Вскоре он заговорил о том, что в эту минуту, очевидно, его больше всего тревожило. С особенным оживлением он сказал мне, что нужно принять все меры к тому, чтобы Софья Андреевна не приехала к нему. Он несколько раз с волнением спрашивал меня, что она собирается предпринять. Когда я сообщил ему, что она заявила, что не станет против его желания добиваться свидания с ним, то он почувствовал большое облегчение и в этот день уже больше не заговаривал со мной о своих опасениях".

Александра Львовна так продолжает свой рассказ:

"В 8 час. приехал Сережа, не получив моей второй телеграммы. Он был очень расстроен, желал непременно видеть отца, и вместе с тем сам сознавал, что такое свидание взволнует и расстроит его. Мы долго колебались. Сережа стоял в соседней комнате и смотрел на отца. Потом вдруг решительно сказал:

- Нет, я пойду. Я ему скажу, что я в Горбачеве случайно узнал от кондуктора, что он здесь, и приехал.

Отец очень взволновался, увидав его, обстоятельно расспрашивал, как Сережа узнал о его местопребывании и болезни, и что он знает о матери, где она и с кем. Сережа ответил, что он из Москвы, но что он знает, что мать в Ясной и что с ней доктор, сестра милосердия и младшие братья.

- Я вижу, что мать нельзя допускать к нему,- сказал Сергей, выходя из комнаты,- это его слишком взволнует.

Когда Сережа от него вышел, отец подозвал меня:

- Сережа-то каков!

- А что, папаша?

- Как он меня нашел. Я очень рад ему, он мне приятен... Он мне руку поцеловал,- сквозь рыдания с трудом проговорил отец.

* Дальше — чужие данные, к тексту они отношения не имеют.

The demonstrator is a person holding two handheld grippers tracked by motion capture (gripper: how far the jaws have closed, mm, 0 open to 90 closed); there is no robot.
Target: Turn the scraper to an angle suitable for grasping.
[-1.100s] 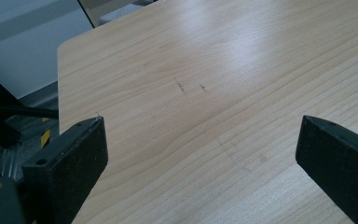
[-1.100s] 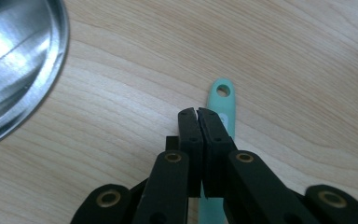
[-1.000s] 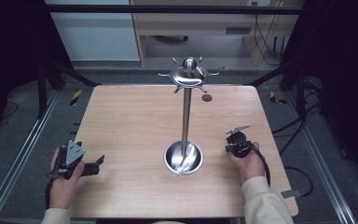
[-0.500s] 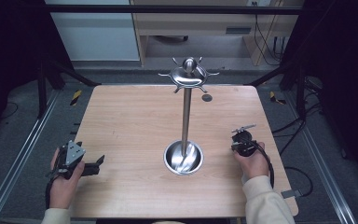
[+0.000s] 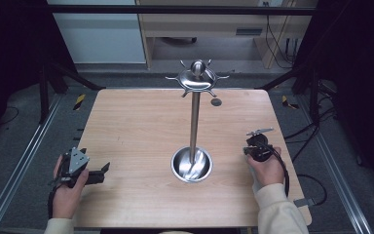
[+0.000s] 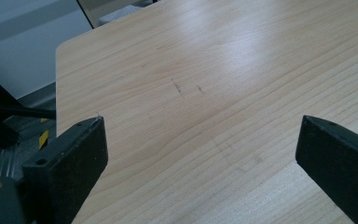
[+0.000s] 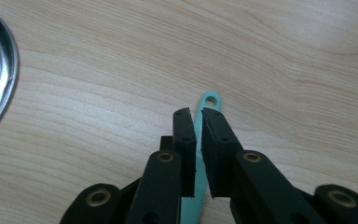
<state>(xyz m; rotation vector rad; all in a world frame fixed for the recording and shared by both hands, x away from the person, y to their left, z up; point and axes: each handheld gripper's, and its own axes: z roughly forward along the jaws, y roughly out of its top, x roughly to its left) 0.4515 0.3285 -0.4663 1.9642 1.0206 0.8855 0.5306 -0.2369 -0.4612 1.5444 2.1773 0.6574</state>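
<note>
My right gripper points down at the wooden table, at its right side. A thin teal handle with a hole at its end lies between its pads. The jaws have just been opening, and a narrow gap shows between them around the handle. In the high view this gripper sits in the person's right hand, just right of a steel bowl. My left gripper is wide open over bare wood, with nothing between its jaws. In the high view it rests at the table's front left corner and points right.
A steel stand rises at mid-table from a round bowl base. Its thin pole carries a domed top with several hooks. A small dark disc lies near the far edge. Dark frame posts flank the table.
The right hand and its gripper have shifted a little to the right, away from the steel bowl. The left hand has stayed put.
</note>
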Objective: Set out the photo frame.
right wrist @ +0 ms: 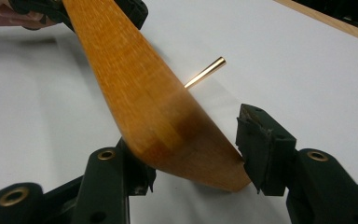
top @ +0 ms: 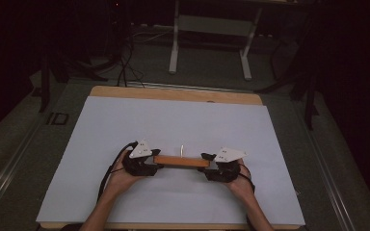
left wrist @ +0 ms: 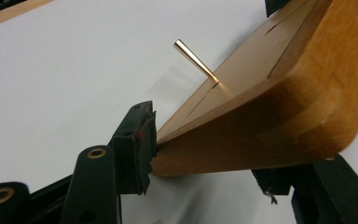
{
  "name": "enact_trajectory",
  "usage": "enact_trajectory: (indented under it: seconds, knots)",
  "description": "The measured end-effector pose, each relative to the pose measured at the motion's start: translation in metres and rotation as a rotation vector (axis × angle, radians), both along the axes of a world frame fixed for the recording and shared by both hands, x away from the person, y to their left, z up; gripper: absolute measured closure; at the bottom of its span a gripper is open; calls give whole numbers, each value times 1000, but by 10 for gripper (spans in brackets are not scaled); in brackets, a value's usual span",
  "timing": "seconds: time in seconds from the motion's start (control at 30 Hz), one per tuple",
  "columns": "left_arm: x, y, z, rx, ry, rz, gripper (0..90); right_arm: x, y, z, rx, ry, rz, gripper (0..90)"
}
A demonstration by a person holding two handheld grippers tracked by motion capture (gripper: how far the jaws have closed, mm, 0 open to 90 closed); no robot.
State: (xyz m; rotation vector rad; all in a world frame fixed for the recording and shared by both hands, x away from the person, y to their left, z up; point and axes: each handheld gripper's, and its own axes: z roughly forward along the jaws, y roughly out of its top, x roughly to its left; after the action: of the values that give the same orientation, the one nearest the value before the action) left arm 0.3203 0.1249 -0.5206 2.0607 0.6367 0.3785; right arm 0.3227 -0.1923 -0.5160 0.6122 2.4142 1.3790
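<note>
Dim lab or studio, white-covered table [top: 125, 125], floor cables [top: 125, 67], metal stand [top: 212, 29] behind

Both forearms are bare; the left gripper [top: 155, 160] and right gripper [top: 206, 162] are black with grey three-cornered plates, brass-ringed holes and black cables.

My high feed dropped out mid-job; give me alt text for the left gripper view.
The left tool clamps one end of a wooden block, held above a white table cover. A thin brass pin rises from a slot in the block's top face.
</note>
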Motion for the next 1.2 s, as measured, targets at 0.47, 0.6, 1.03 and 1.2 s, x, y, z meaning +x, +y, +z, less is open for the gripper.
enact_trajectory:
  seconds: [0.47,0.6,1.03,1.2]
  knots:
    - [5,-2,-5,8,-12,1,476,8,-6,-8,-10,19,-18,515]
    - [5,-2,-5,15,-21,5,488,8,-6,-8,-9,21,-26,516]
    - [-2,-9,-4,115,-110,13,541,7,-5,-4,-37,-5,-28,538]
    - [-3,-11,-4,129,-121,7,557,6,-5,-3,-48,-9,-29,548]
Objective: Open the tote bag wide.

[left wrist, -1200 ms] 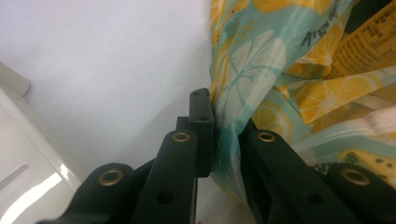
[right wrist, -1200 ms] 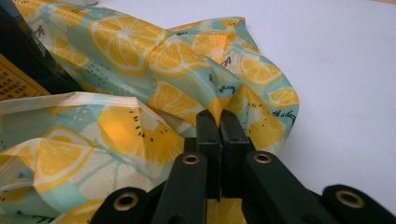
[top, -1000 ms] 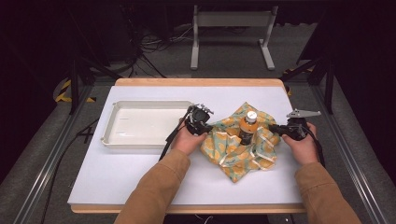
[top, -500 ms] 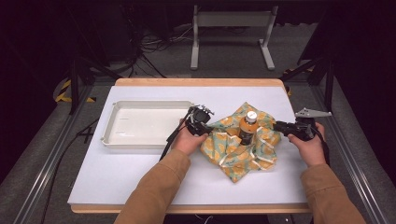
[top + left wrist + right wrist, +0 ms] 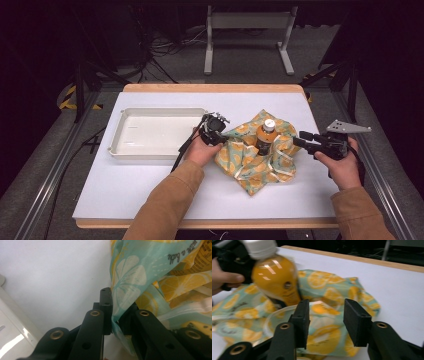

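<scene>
A teal cloth [image 5: 260, 162] printed with orange slices lies crumpled on the white table. An orange juice bottle [image 5: 265, 136] with a white cap stands on it. My left gripper [image 5: 224, 136] is shut on the cloth's left edge; in the left gripper view the fabric [image 5: 130, 272] is pinched between its jaws [image 5: 117, 307]. My right gripper [image 5: 298, 138] hovers just off the cloth's right side. Its jaws have just been opening, and in the right gripper view they [image 5: 325, 315] stand apart with nothing pressed between them, the cloth [image 5: 329, 290] and the bottle [image 5: 275, 275] beyond.
An empty white tray [image 5: 155, 152] sits to the left of the cloth, close to my left hand. Bare table [image 5: 150, 185] stretches in front. In the right gripper view the other hand [image 5: 224, 280] holds its gripper behind the bottle.
The right hand has drawn back to the right and lifted a little, and its jaws have parted. The left gripper and the bottle have kept still.
</scene>
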The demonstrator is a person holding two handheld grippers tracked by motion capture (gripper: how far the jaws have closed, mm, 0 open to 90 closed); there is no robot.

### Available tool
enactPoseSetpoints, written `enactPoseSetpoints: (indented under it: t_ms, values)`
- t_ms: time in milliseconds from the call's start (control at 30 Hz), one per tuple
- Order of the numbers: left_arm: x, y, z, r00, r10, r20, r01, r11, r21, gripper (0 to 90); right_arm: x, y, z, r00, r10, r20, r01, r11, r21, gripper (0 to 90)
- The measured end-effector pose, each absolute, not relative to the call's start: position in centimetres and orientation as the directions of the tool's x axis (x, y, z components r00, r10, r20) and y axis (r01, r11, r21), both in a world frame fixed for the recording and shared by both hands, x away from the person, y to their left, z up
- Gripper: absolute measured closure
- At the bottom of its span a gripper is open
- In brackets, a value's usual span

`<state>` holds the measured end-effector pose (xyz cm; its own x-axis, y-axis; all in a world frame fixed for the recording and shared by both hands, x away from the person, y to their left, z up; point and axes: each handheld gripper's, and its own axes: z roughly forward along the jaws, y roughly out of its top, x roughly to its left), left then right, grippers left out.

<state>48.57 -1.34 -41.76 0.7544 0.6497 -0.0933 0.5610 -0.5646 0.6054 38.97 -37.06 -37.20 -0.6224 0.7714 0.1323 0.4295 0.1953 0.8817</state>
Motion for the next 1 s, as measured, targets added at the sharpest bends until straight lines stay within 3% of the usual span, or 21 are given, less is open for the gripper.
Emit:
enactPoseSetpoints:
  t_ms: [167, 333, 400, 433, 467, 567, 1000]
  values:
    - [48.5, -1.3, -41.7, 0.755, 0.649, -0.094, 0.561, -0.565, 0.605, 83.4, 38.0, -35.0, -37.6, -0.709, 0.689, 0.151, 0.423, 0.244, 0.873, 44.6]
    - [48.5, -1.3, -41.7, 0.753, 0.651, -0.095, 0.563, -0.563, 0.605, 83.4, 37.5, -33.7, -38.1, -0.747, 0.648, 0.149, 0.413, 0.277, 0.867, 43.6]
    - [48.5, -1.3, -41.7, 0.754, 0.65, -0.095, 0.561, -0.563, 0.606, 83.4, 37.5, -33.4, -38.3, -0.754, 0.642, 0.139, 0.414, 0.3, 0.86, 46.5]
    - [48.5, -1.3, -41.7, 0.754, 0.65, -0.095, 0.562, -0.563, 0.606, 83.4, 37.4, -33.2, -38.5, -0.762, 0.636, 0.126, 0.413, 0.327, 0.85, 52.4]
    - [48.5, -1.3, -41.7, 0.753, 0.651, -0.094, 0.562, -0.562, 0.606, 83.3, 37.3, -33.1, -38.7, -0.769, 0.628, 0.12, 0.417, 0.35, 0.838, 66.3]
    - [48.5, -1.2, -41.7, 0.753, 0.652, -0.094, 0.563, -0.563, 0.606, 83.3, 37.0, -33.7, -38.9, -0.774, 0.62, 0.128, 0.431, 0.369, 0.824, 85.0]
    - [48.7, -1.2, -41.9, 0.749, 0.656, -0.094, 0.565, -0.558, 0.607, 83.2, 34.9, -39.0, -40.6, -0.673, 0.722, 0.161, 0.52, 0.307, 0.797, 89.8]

В этот же вечер приехал вызванный нами из Данкова земский врач Семеновский. Он выслушал Л. Н-ча вместе с Душ. Петровичем и железнодорожным врачом и определил воспаление легких. Отец очень добродушно позволял докторам себя выслушивать и выстукивать, и когда они кончили, он спросил Семеновского, можно ли ему будет уехать через два дня. Семеновский ответил, что едва ли можно будет ехать и через две недели. Отец, по-видимому, очень огорчился и, ничего не ответив, повернулся к стене".